Endean Feodalizminin Erken Ortaçağ Toplumuna Uygulanabilirliği

Bu makale size şu konularda bilgi verir: Endean Feodalizminin Erken Ortaçağ Toplumuna Uygulanabilirliği!

Hindistan'daki klasik post-dönem, genellikle Müslüman işgali sonrası siyasi perspektiften bakılır ve sürekli bir tarihsel süreçten ortaya çıkan bir durum olarak görülmez.

Resim İzniyle: upload.wikimedia.org/wikipedia/commons/e/e6/Abolition_of_feudalism, _4_05.jpg

Ortaçağın ilk dönemleri, feodalizmin en azından ekonomik ilişkiler açısından Hint toplumunda sağlam bir köken aldığı zamandı.

Sosyal yapı, bölgedeki önde gelen sosyal ve politik statüye sahip yerel lordları kapsıyordu. Erken ortaçağ Hindistanının kilit figürleri bu nedenle çeşitli samantaş, mahasamantas, mandalesvara, mahamandalesvara, rajakula, rajaputra grubuydu. Bunların hepsi temelde indirilmiş ancak çeşitli bölgesel ifadeler tarafından bilinen magnatörlerdi.

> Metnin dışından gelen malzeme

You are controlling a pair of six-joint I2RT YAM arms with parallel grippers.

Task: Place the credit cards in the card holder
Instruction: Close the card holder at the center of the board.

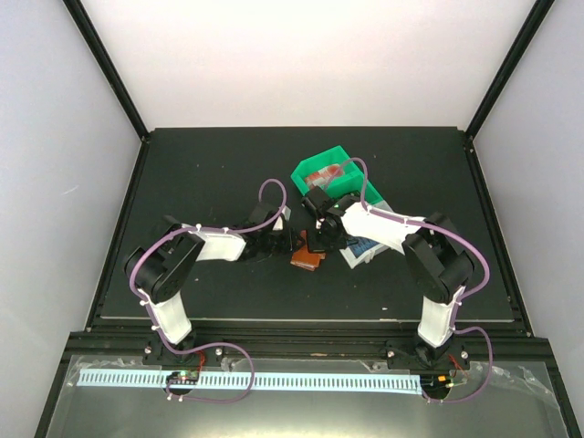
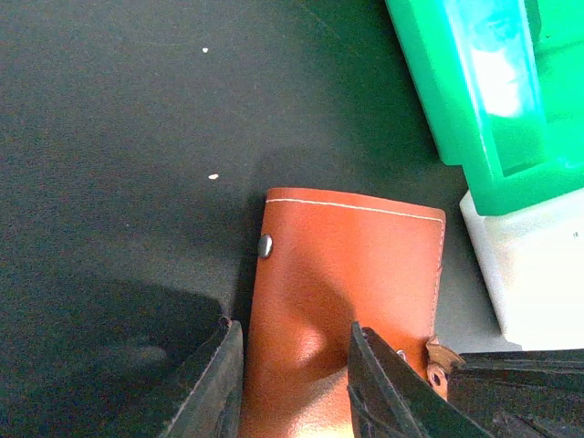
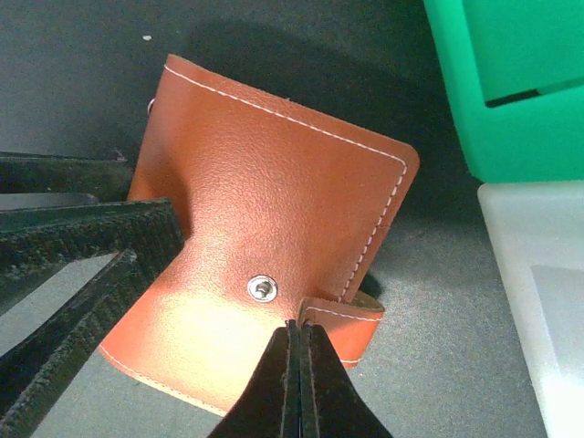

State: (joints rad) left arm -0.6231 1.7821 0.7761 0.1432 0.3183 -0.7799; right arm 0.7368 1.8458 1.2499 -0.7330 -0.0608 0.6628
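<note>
Right gripper (image 3: pixel 298 336), jaws together, is nosing at the strap (image 3: pixel 339 319) just ahead; left gripper (image 2: pixel 294 336) is clamping the card holder (image 3: pixel 274 210).

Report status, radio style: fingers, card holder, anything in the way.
Left fingers clamp card holder. Right fingers shut at its strap, grip unclear. Green bin beside, not blocking.

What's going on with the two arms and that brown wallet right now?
The left gripper clamps one side of the brown leather card holder, over the black table and beside the green plastic bin. The right gripper is shut, its tips at the end of the holder's narrow snap strap; whether it actually pinches the strap is unclear. Neither gripper holds a card.
</note>
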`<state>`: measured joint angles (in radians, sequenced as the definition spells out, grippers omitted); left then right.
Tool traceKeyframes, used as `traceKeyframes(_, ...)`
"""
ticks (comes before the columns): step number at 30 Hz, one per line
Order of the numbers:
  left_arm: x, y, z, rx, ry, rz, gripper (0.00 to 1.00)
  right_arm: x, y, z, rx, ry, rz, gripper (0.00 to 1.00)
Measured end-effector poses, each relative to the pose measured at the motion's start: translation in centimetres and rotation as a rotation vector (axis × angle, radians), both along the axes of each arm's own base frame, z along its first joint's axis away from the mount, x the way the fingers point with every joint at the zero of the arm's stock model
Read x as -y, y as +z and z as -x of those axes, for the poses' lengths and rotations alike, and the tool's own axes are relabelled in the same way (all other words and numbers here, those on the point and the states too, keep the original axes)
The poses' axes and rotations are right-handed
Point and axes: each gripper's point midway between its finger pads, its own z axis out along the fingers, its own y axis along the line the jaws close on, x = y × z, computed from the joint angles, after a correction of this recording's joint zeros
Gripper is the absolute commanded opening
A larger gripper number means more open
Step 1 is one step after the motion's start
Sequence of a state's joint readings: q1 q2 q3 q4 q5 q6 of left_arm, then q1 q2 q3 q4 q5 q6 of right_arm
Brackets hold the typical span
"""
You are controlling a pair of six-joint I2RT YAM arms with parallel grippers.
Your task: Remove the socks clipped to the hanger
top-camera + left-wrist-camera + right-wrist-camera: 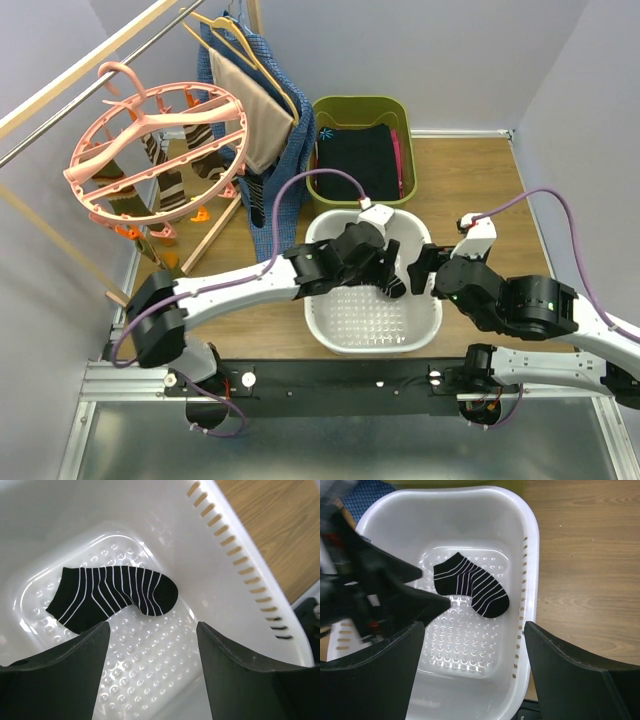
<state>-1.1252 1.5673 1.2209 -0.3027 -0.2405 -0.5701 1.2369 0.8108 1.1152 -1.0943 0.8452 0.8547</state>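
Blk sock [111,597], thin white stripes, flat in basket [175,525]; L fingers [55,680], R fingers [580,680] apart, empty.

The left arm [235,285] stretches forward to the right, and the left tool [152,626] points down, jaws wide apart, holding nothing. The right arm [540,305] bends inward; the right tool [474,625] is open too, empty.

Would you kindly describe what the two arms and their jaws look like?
The left arm and right arm have white links between chunky black joint housings, some showing a small green dot. A purple cable loops along each. The jaws of the left gripper and right gripper are matte black, broad and wedge-shaped, tapering to the tips.
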Motion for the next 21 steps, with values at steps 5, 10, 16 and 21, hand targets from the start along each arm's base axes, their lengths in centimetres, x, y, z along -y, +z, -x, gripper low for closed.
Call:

Onlar ve çok sayıda kraliyet ailesinin başkanları arasındaki ilişki belki çeşitli şekillerde tanımlanmış ve bir krallıktaki mahkeme hiyerarşisi sistemi bu ilişkinin niteliği ile belirlenmiştir. Böyle bir durum, egemen hanedanların sürekli oluşumuna yansıyan askeri macerayı destekledi. Bu süreç, kral kavramının esnek bir tanım aldığı çağdaş siyaset teorisine taktik olarak kabul edilmektedir.

İlk dönem ortaçağ krallıklarının bazıları çok yıllık iktidar merkezlerinde bulunuyordu; diğerleri nispeten yalıtılmış bölgelerde ortaya çıktılar ve bu alanlarda yeni sosyal süreçlerin başlangıcını belirlediler. Daha önceki dönemlerde olduğu gibi, bu hanedanlar ve krallıklar da Brahmanik bir çerçevede meşrulaştırmayı istediler.

Politik seçkinler bu nedenle rahibe sınıfına ve yönettikleri alanlar üzerinde etkili bir tutuş sağlamak için tapınaklar gibi mevcut kurumlara bağımlıydılar. Brahmanyalar veya ağırlıklı olarak Brahman köyleri, bölge birimleri boyunca dağıtıldı ve sadece Brahman üyelerinden oluşan bu tür köylerde sistematik olarak oluşturulmuş meclislerin müzakereleri, dini arayışların tek kaygıları olmadığını gösterdi.

Diğer hibe kategorisi devadanlar, tapınağı yalnızca kırsal alanlarda değil, bazı durumlarda kentsel alanlarda da odak noktası haline getirmiştir. Bu yüzden klasik dönem sonrası Hint toplumunda büyük bir yapısal değişimi temsil ediyor. Ekonomi kırsallaştırıldı ve topraklı aracıların gelişmesine neden olan çok sayıda görev, içinde feodal özellikler getirdi.

Ticaret düştü, kent merkezleri çürümeye başladı ve eski imalat loncaları düşük alçıların önemsiz konumuna indirgendi. Kaynakların sağladığı izlenimler, devlete azami gelir miktarını sağlayacak şekilde örgütlenmiş, ağırlıklı olarak kırsal bir toplumun etkileridir. Ticaret faaliyetlerinin bu siyasi yapı içinde nispeten hafif bir rolü oldu.

Dahası, bölgelerin ortaya çıkışı yalnızca politik bir süreç değildi; birkaç kültürel yönden de vardı. Kastların oluşması kültürleşme ve mesleki değişikliklerin sonucuydu ve bu sürecin tek başına analizi bölgenin kültürel dinamiklerini gösterebilir.

Aynı dinamikler, bölgesel dillerin büyümesinin kronolojik aşamalarında bulunabilir. Sanskritçe resmi dili sürdürdü, ancak bir bölgenin tipik özelliği bölgenin dilini en iyi araç olarak buldu. Bu dürtü, destanların bölgeselleşmesine bile yol açtı.